Financial wellness doesn’t necessarily mean you live debt free. Debt is normal, as long as it is manageable and you maintain a low debt-to-income ratio. This refers to the percentage of debt (e.g., your total monthly loan payments) to your monthly income before taxes. Your debt-to-income ratio should be less than 40 percent.
Regardless of whether your debt-to-income ratio is above or below 40 percent, your minimum goal for 2019 should be to not let it climb any higher. Better yet, shoot to bring it down a few percentage points. The following tips can help.
Just as with physical fitness, there are different levels of financial fitness. While it’s always important to have your big picture goal in mind, it is equally important to understand that it is the little battles you win that make the big goal possible.
The important thing is to not give up. Even if you’ve already abandoned your New Year resolution, it’s never too late to recommit to more realistic goals. In fact, simply understanding your financial situation better is a great start. Checking off one or two of the things from the above list is even better. At the end of the year—resolution or not—you’ll be happy you did, because you’ll have improved your financial wellness.
About the author: Ruth Mahoney is regional retail leader and president of KeyBank’s Capital Region. She may be reached at either 518-257-8619 or firstname.lastname@example.org.
Three simple money-saving strategies
The average American saves 6 percent of their income. While there is no magic number when it comes to your individual savings rate, this is much lower than what most financial advisors recommend—10 to 20 percent.
If you’re not saving as much as you would like and are determined to get off of the paycheck-to-paycheck rollercoaster, here are some simple money-saving strategies you can incorporate into your regular routine.
According to National Automated Clearing House (NACHA), 82 percent of Americans are paid via direct deposit. In addition to convenience, there are financial benefits as well. For example, you can split your deposits—dedicating a percentage of every paycheck to savings.
To set up direct deposit is easy. Most employers provide direct deposit signup forms. You will need to provide your bank account number and routing number. Your bank may also provide a direct deposit form you can submit to your employer for payroll and retirement and dividend deposits.
Carry big bills
People commonly carry more plastic than paper in their wallets. The problem with this is that people typically spend more with credit than cash. Also, the type of cash you carry makes a difference in how you choose to spend it. According to a study from the University of Maryland, people are more likely to think about a purchase when they have to break a $20 or $50 bill. If you want to spend less, which in turn will allow you to save more, leave your credit cards and dollar bills at home.
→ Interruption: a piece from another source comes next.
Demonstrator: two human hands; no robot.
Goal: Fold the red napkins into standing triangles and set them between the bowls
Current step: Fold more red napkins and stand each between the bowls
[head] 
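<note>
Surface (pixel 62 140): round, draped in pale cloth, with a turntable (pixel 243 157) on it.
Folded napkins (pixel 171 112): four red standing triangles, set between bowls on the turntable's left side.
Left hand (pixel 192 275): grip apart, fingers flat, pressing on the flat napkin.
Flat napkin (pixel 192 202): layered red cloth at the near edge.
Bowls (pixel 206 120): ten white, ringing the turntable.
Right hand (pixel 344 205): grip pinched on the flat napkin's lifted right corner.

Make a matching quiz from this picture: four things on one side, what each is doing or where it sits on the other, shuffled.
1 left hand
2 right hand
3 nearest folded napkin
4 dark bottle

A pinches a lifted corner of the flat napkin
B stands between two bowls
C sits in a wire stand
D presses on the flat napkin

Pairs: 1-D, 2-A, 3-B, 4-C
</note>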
Establish an emergency savings fund
If a crisis hits and you don’t have a dedicated emergency fund, you may be forced to use financial resources meant for other needs. Or you may need to borrow money. With average credit card rates as high as they are, this could cost you much more in the long run.
Most experts recommend setting aside three to sixth months of living expenses for an emergency savings fund. This can help cover loss of income in case you suddenly lose your job or ability to do your job. Or it can cover unexpected bills, from a broken washing machine to a leaky roof to a medical emergency. The best place to keep your emergency fund is somewhere that’s easily accessible when an unexpected event hits. A basic savings account is a simple, convenient place to start.